The response must restate the data exactly, with nothing left out.

** Opening Dataset content block **

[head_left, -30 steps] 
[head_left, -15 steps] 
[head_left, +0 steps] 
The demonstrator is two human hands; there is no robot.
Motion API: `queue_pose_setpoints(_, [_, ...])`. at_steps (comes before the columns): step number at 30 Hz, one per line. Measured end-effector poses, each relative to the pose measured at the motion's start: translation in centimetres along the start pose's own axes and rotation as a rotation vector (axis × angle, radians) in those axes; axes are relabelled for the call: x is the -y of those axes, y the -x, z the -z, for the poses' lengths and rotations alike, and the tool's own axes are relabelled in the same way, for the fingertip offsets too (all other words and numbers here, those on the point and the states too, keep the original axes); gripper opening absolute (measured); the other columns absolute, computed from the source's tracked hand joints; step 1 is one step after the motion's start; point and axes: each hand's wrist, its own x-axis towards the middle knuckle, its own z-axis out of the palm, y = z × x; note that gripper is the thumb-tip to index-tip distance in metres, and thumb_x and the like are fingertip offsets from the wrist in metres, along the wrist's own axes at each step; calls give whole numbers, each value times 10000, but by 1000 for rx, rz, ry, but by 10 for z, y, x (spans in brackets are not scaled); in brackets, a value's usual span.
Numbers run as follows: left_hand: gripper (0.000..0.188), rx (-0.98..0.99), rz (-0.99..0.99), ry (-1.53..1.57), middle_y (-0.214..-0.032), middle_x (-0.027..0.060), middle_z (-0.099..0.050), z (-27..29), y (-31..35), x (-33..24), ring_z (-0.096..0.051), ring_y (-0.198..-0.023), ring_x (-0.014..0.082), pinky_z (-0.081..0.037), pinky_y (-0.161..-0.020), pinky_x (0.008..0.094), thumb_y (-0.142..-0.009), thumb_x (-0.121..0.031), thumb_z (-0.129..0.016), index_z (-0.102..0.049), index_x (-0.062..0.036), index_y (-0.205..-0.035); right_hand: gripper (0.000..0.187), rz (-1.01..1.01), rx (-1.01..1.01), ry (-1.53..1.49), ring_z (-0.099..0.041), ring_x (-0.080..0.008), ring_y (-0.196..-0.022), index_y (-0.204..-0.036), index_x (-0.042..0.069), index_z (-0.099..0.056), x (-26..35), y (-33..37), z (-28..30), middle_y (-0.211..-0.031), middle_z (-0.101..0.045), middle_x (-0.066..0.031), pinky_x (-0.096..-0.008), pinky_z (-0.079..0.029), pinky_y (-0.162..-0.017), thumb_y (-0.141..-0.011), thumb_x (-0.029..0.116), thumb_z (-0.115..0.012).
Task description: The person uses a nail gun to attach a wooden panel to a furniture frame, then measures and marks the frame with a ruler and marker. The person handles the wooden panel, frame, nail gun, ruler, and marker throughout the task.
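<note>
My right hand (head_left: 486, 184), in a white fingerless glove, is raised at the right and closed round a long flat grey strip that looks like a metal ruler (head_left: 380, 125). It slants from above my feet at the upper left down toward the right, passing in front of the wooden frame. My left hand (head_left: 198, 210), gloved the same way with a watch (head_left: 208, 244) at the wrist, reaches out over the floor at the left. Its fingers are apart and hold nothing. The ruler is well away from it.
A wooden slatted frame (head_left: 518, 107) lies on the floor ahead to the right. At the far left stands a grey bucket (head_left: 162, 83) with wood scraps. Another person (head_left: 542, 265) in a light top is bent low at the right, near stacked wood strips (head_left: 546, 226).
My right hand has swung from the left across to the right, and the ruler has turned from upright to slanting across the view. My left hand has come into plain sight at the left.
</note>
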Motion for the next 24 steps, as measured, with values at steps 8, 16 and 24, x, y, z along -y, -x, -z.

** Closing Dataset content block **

## Answer section:
[head_left, -30 steps] 
[head_left, -15 steps] 
[head_left, +0 steps] 
The demonstrator is two human hands; there is no robot.
Motion API: `queue_pose_setpoints(_, [_, ...])`. at_steps (comes before the columns): step number at 30 Hz, one per line. Measured end-effector poses, each relative to the pose measured at the motion's start: translation in centimetres along the start pose's own axes and rotation as a rotation vector (axis × angle, radians) in those axes; axes are relabelled for the call: x is the -y of those axes, y the -x, z the -z, for the poses' lengths and rotations alike, and the tool's own axes are relabelled in the same way, for the fingertip offsets too (all other words and numbers here, those on the point and the states too, keep the original axes); gripper opening absolute (measured); the other columns absolute, computed from the source's tracked hand joints; step 1 is one step after the motion's start; point and axes: each hand's wrist, its own x-axis towards the middle knuckle, its own z-axis out of the palm, y = z × x; note that gripper is the thumb-tip to index-tip distance in metres, and thumb_x and the like are fingertip offsets from the wrist in metres, along the wrist's own axes at each step; calls give whole numbers, each value times 10000, but by 1000 for rx, rz, ry, but by 10 for z, y, x (spans in brackets are not scaled); in brackets, a value's usual span.
Numbers run as follows: left_hand: gripper (0.000..0.188), rx (-0.98..0.99), rz (-0.99..0.99), ry (-1.53..1.57), middle_y (-0.214..-0.032), middle_x (-0.027..0.060), middle_z (-0.099..0.050), z (-27..29), y (-31..35), x (-33..24), ring_z (-0.096..0.051), ring_y (-0.198..-0.023), ring_x (-0.014..0.082), pinky_z (-0.081..0.037), pinky_y (-0.161..-0.020), pinky_x (0.008..0.094), thumb_y (-0.142..-0.009), thumb_x (-0.121..0.031), thumb_z (-0.129..0.016), index_z (-0.102..0.049), index_x (-0.062..0.036), index_y (-0.205..-0.035); right_hand: gripper (0.000..0.187), rz (-1.01..1.01), rx (-1.01..1.01), ry (-1.53..1.49), ring_z (-0.099..0.041), ring_x (-0.080..0.008), ring_y (-0.196..-0.022), index_y (-0.204..-0.036), index_x (-0.042..0.069), index_z (-0.099..0.056), x (-26..35), y (-33..37), z (-28..30), middle_y (-0.211..-0.031), middle_z (-0.101..0.045), middle_x (-0.066..0.031), pinky_x (-0.096..-0.008), pinky_z (-0.079..0.029), pinky_y (-0.162..-0.017), thumb_y (-0.141..-0.011), thumb_x (-0.029..0.116), thumb_z (-0.115..0.012).
Task description: The person uses a nail gun to attach a wooden panel to a furniture frame, then measures and marks the frame with a ruler and marker. The person handles the wooden panel, frame, nail gun, ruler, and marker throughout the task.
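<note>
My right hand (head_left: 486, 184), in a white fingerless glove, is raised at the right and closed round a long flat grey strip that looks like a metal ruler (head_left: 380, 125). It slants from above my feet at the upper left down toward the right, passing in front of the wooden frame. My left hand (head_left: 198, 210), gloved the same way with a watch (head_left: 208, 244) at the wrist, reaches out over the floor at the left. Its fingers are apart and hold nothing. The ruler is well away from it.
A wooden slatted frame (head_left: 518, 107) lies on the floor ahead to the right. At the far left stands a grey bucket (head_left: 162, 83) with wood scraps. Another person (head_left: 542, 265) in a light top is bent low at the right, near stacked wood strips (head_left: 546, 226).
My right hand has swung from the left across to the right, and the ruler has turned from upright to slanting across the view. My left hand has come into plain sight at the left.
</note>
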Motion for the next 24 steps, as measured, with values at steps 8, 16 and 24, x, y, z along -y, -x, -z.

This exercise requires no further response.